Ripples from the war are disrupting air cargo – especially Asia-Europe operations – in several ways beyond rising oil prices, Freightos reports. Fighting has grounded much of the Ukrainian Antonov freighter fleet, removing that capacity from the market, and has destroyed the world’s largest freight aircraft. But the bigger disruption will come from the European Union, U.S. and multiple other countries banning Russian air carriers from using their airspace – and Russia returning the favor (they are expected to ban U.S. carriers soon).
This development effectively removes the Russian all-freighter carrier AirBridgeCargo from the European market, including its Asia-Europe capacity.

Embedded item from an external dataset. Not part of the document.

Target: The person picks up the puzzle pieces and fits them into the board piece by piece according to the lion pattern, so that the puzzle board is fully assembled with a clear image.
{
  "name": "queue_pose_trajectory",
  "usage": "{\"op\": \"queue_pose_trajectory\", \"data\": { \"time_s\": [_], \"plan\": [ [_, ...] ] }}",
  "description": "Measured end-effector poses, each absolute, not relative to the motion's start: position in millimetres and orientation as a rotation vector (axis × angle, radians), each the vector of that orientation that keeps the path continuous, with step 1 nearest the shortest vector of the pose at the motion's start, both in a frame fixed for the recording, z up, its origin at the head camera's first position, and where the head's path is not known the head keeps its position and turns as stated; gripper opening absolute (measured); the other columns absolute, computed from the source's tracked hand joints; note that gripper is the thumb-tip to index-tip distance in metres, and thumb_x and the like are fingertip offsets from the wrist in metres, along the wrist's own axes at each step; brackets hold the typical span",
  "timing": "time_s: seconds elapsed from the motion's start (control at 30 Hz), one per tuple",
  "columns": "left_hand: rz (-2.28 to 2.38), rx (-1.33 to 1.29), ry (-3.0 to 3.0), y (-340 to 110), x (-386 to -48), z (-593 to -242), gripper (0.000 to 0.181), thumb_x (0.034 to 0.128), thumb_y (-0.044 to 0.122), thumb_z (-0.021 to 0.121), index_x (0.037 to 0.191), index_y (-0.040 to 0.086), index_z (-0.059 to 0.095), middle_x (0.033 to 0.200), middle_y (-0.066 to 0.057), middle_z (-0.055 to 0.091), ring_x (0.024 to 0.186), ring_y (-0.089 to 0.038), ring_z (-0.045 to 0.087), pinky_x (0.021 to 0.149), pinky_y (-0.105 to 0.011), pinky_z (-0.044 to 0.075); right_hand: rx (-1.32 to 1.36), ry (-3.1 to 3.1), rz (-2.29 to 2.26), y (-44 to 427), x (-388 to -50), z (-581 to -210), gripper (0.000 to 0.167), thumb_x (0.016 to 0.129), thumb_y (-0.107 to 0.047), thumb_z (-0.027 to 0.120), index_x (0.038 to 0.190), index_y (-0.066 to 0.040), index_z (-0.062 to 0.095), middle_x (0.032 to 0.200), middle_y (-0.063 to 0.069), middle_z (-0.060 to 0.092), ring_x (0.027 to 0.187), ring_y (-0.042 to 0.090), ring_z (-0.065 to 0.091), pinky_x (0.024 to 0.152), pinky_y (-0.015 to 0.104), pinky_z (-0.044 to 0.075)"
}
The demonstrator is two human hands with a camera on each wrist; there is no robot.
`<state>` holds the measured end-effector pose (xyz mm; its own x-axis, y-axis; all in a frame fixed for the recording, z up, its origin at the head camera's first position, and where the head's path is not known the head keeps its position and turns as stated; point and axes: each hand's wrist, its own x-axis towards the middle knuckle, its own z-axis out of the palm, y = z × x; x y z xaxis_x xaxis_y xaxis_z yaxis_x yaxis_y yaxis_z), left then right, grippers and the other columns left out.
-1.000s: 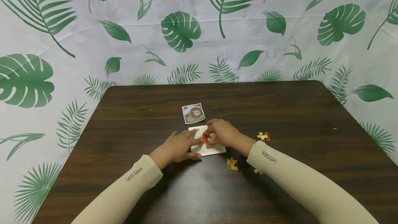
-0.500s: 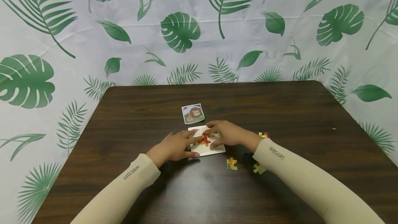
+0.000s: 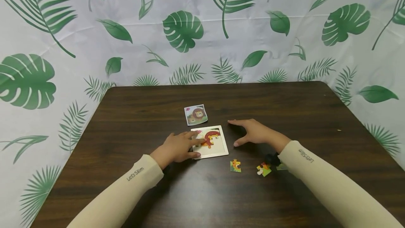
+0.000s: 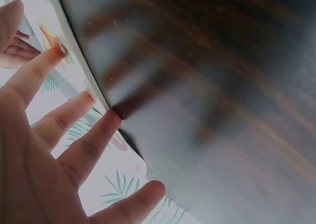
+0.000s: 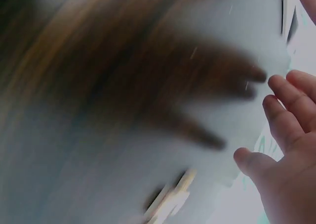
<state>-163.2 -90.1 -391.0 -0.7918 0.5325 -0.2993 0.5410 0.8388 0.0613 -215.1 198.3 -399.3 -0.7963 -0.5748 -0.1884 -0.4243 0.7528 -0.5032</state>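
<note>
A square white puzzle tray lies mid-table, with joined pieces showing part of a lion inside it. My left hand rests on the tray's left side, fingers spread across the edge and the pieces. In the left wrist view the fingertips touch the tray. To the right of the tray, my right hand is apart from it, thumb and fingers spread and holding nothing. A loose puzzle piece lies below the tray's lower right corner. Another piece lies farther right.
Behind the tray lies a picture card of lions. A green piece is partly hidden by the right sleeve. The dark wooden table ends at a leaf-printed white cloth.
My right hand has let go of the red lion piece, now lying in the tray, and moved right, off the tray. The left hand has stayed nearly still.
</note>
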Motion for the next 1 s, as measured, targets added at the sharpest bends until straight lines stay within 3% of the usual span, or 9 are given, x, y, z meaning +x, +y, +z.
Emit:
{"op": "queue_pose_trajectory", "data": {
  "time_s": [0.13,0.27,0.37,0.4,0.47,0.5,0.63,0.8,1.0],
  "plan": [
    [-0.020,0.818,2.709,-88.9,-164.2,-390.1,0.057,0.0880,0.053,0.051,0.141,0.035,0.038,0.149,0.001,0.026,0.132,-0.026,0.031,0.096,-0.060,0.028,-0.736,2.661,-0.670,224.2,-214.7,-399.0,0.080,0.075,-0.041,0.074,0.140,-0.009,0.041,0.141,0.015,0.039,0.126,0.035,0.038,0.094,0.052,0.036],
    [0.072,0.836,2.686,-90.8,-165.7,-390.2,0.056,0.0885,0.054,0.050,0.140,0.035,0.040,0.148,-0.002,0.027,0.132,-0.028,0.029,0.096,-0.060,0.028,-0.688,2.693,-0.730,256.0,-211.5,-402.4,0.074,0.077,-0.041,0.073,0.138,-0.010,0.044,0.141,0.013,0.039,0.107,0.036,0.053,0.088,0.052,0.039],
    [0.151,0.837,2.657,-94.1,-166.7,-390.0,0.058,0.0881,0.054,0.050,0.141,0.032,0.040,0.148,-0.003,0.027,0.133,-0.029,0.027,0.097,-0.059,0.027,-0.659,2.729,-0.747,279.4,-208.0,-405.1,0.072,0.075,-0.042,0.074,0.134,-0.010,0.049,0.142,0.012,0.039,0.111,0.039,0.050,0.093,0.056,0.034],
    [0.168,0.831,2.649,-95.1,-166.9,-389.6,0.060,0.0877,0.055,0.050,0.141,0.031,0.039,0.149,-0.003,0.026,0.133,-0.030,0.026,0.097,-0.059,0.027,-0.653,2.743,-0.741,286.2,-206.5,-405.7,0.072,0.074,-0.043,0.074,0.133,-0.009,0.050,0.141,0.013,0.039,0.120,0.040,0.042,0.093,0.058,0.032],
    [0.202,0.825,2.637,-96.7,-167.2,-388.7,0.063,0.0869,0.056,0.051,0.142,0.028,0.037,0.148,-0.004,0.026,0.133,-0.031,0.026,0.098,-0.059,0.026,-0.638,2.768,-0.722,297.3,-203.2,-406.4,0.070,0.073,-0.043,0.075,0.129,-0.008,0.054,0.141,0.014,0.040,0.121,0.041,0.041,0.094,0.059,0.030],
    [0.217,0.820,2.634,-97.3,-167.3,-388.4,0.065,0.0865,0.056,0.051,0.143,0.026,0.037,0.148,-0.004,0.027,0.133,-0.031,0.026,0.098,-0.059,0.025,-0.640,2.786,-0.705,301.6,-201.4,-406.7,0.068,0.072,-0.043,0.076,0.126,-0.008,0.056,0.140,0.015,0.041,0.126,0.042,0.033,0.095,0.060,0.028],
    [0.258,0.808,2.624,-98.1,-166.7,-388.6,0.068,0.0858,0.056,0.052,0.143,0.023,0.037,0.148,-0.006,0.026,0.133,-0.032,0.026,0.099,-0.059,0.025,-0.634,2.837,-0.677,310.1,-194.9,-407.9,0.055,0.071,-0.036,0.079,0.116,-0.008,0.064,0.137,0.016,0.044,0.124,0.041,0.036,0.095,0.058,0.030],
    [0.305,0.795,2.618,-101.3,-165.9,-389.9,0.069,0.0859,0.059,0.049,0.144,0.025,0.034,0.152,-0.007,0.013,0.134,-0.032,0.025,0.099,-0.061,0.023,-0.612,2.892,-0.664,311.7,-192.2,-410.0,0.037,0.072,-0.029,0.079,0.104,-0.012,0.069,0.133,0.013,0.049,0.121,0.038,0.043,0.093,0.055,0.035],
    [0.343,0.754,2.623,-111.6,-162.1,-387.7,0.074,0.0859,0.058,0.050,0.147,0.024,0.026,0.153,-0.007,0.010,0.138,-0.032,0.013,0.101,-0.063,0.013,-0.630,2.901,-0.673,310.5,-190.8,-409.3,0.026,0.073,-0.025,0.079,0.095,-0.015,0.071,0.130,0.014,0.052,0.119,0.038,0.045,0.093,0.054,0.035]
  ]
}}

Without being able to fly over Russia, some carriers may cancel their Asia-Europe services, further restricting already tight supply.

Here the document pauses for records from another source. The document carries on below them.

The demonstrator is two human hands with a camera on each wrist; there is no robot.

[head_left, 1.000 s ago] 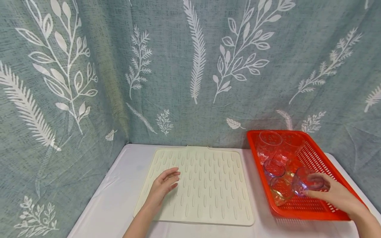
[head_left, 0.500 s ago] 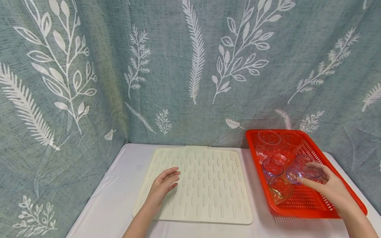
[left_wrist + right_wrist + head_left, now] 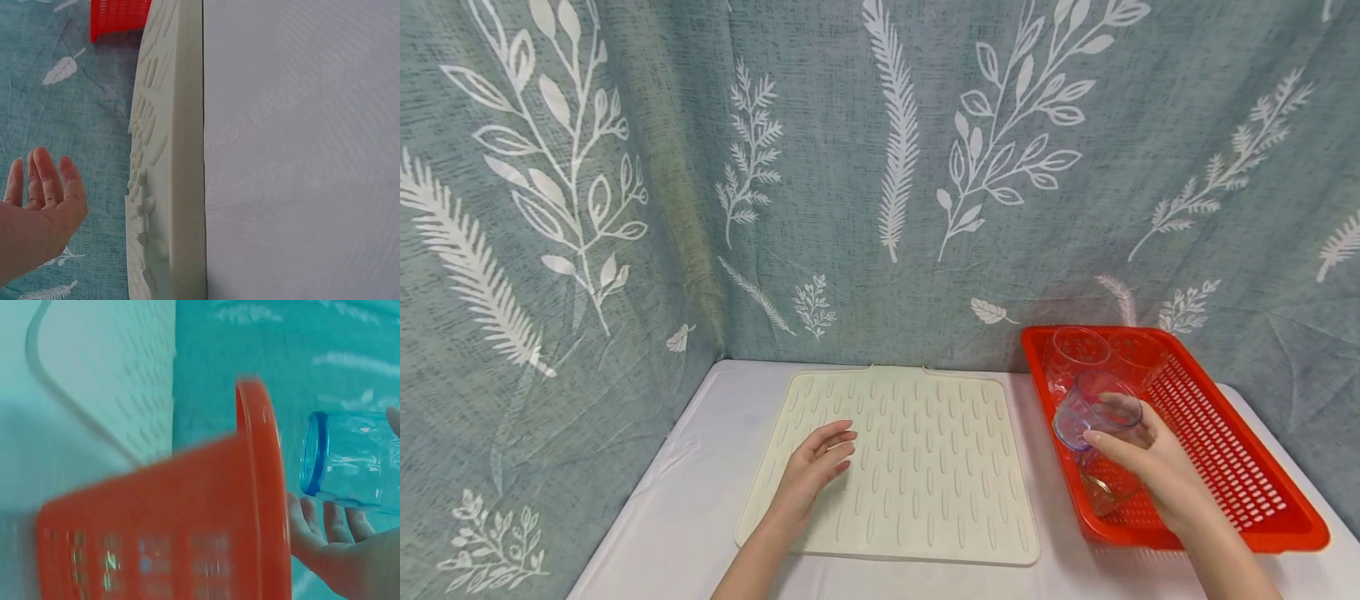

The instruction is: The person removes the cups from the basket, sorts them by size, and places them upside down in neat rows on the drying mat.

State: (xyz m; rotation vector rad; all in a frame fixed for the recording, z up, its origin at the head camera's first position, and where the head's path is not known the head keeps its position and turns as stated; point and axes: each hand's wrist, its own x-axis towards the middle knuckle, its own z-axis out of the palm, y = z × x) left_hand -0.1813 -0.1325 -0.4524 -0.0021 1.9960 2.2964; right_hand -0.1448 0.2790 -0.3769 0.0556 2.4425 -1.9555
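Observation:
My right hand [image 3: 1157,462] holds a clear, blue-tinted drinking glass [image 3: 1078,417] above the left side of the red basket [image 3: 1225,450]. The glass is tilted; in the right wrist view its thick blue base [image 3: 319,453] faces left, with fingers [image 3: 337,525] along its side. Over the cream ridged mat [image 3: 925,467] hovers my left hand [image 3: 808,471], fingers relaxed and holding nothing. Tall clear glasses [image 3: 1080,346] stand at the back of the basket. A yellowish glass [image 3: 1105,492] sits near its front left, partly hidden by the held glass and hand.
The mat lies on a white-covered table [image 3: 662,492], left of the basket. A green leaf-print curtain [image 3: 850,183] hangs behind and along the left. The basket's raised rim [image 3: 265,487] stands close to the right hand.
My right hand has lifted the blue-tinted glass and carried it leftward, from the basket's right part to above its left side. The left hand has stayed in place.

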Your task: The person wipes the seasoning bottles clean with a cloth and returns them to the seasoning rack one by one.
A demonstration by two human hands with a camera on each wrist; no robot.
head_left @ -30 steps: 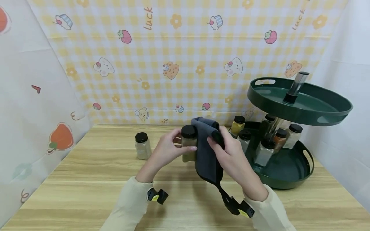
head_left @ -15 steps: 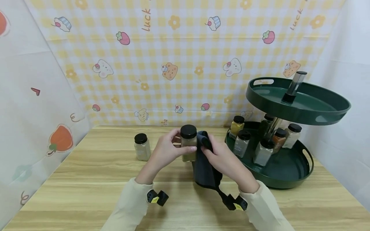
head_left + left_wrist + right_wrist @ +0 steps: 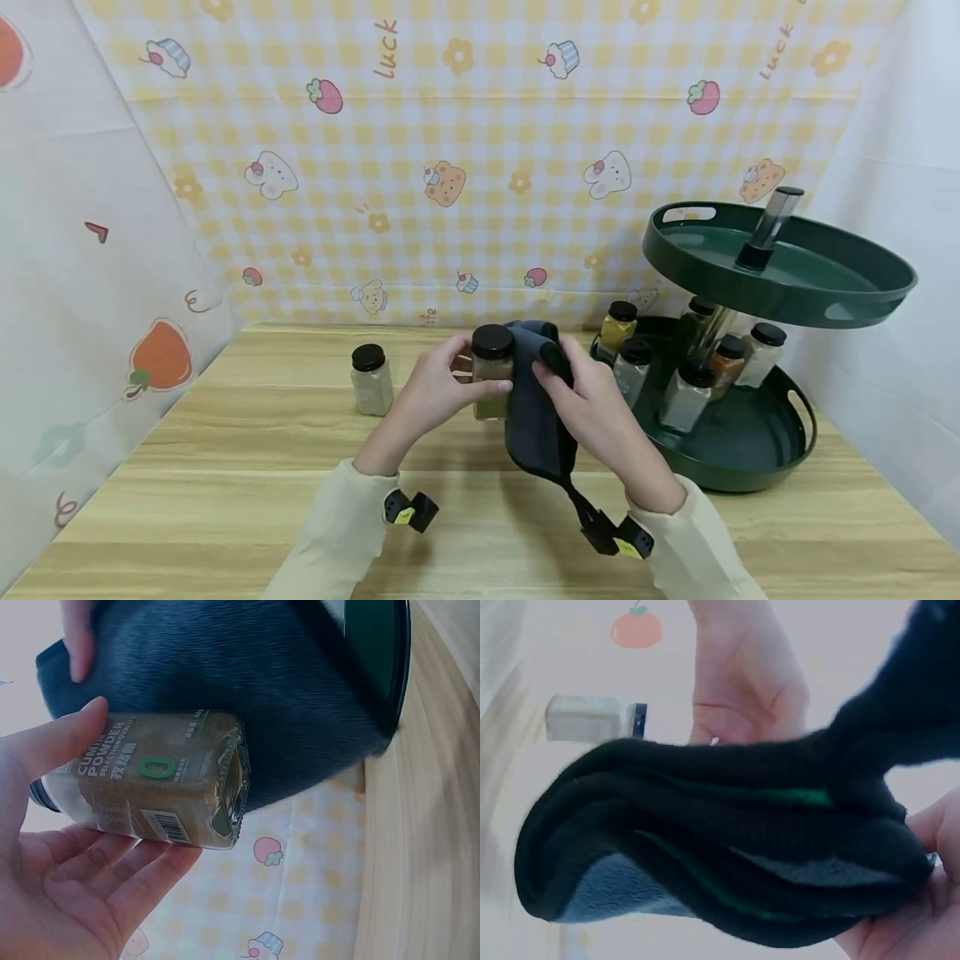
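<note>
My left hand (image 3: pixel 431 392) grips a glass spice jar (image 3: pixel 492 407) with a black lid, held upright above the table. In the left wrist view the jar (image 3: pixel 161 776) shows a cumin powder label and brown contents, between thumb and fingers. My right hand (image 3: pixel 600 408) pinches a folded dark grey-blue cloth (image 3: pixel 534 417) with black edging. The cloth lies against or very close to the jar's right side. Seen from the right wrist, its layered folds (image 3: pixel 705 817) hide most of the jar.
A lidded jar of pale contents (image 3: pixel 372 387) stands on the wooden table (image 3: pixel 225 500) at left. To the right is a two-tier dark green round rack (image 3: pixel 780 292); its lower tray holds several black-lidded spice jars (image 3: pixel 686 400). A patterned sheet (image 3: pixel 495 125) hangs behind.
The right hand and cloth shifted left along the jar, then back right and slightly up, with the cloth's top rising again. The left hand and the jar stay nearly still.
</note>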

European, American and other carriers who do fly will take alternate, longer, more costly routes. Carriers will pass along the additional fuel costs, and the weight of the additional fuel could also reduce the amount of cargo they can carry, further reducing capacity. Some carriers are also already introducing War Risk Surcharges to compensate for the costs of adjusting operations. Cargolux, for example, announced a $0.20/kg surcharge for all their Asia cargo.
These multiple factors reducing capacity and increasing costs for shippers were already reflected in climbing Asia-Europe air cargo rates at the end of last week. Freightos Air Index (FAX) data shows China – Europe rates climbed more than 80 percent last week to $11.36/kg.
On the regional level, most ships near Ukraine were diverted to alternate nearby ports at the outset of the hostilities, Frieghtos reported. Many of the top ocean carriers have also suspended new bookings to or from Russia. These developments could increase volumes at other regional ports and are already resulting in pile-ups at origin ports in Europe and elsewhere, possibly causing congestion and increasing rates on these lanes.
As container rates were stable this week across most major lanes, the conflict has yet to be reflected in ocean prices. But in addition to higher fuel costs from climbing oil prices that are expected to be felt by shippers across the globe, carriers who continue to service ports in the region may introduce War Risk Surcharges for these shipments. Ocean WRSs in recent years meant an additional $40-$50/TEU for shippers.
Also, approximately 10k TEU travel across Russia by rail from Asia to Europe each week. If sanctions or fear of disruption shifts significant numbers of containers from rail to ocean, this new demand will also put upward pressure on Asia-Europe rates as more shippers compete for already scarce capacity.
Finally, multiple examples in the last few years prove that logistics providers are not immune to cyber attacks. If Russia deploys these types of measures on the supply chain in response to tightening sanctions, they will only further disrupt operations, resulting in further delays, less capacity and higher costs.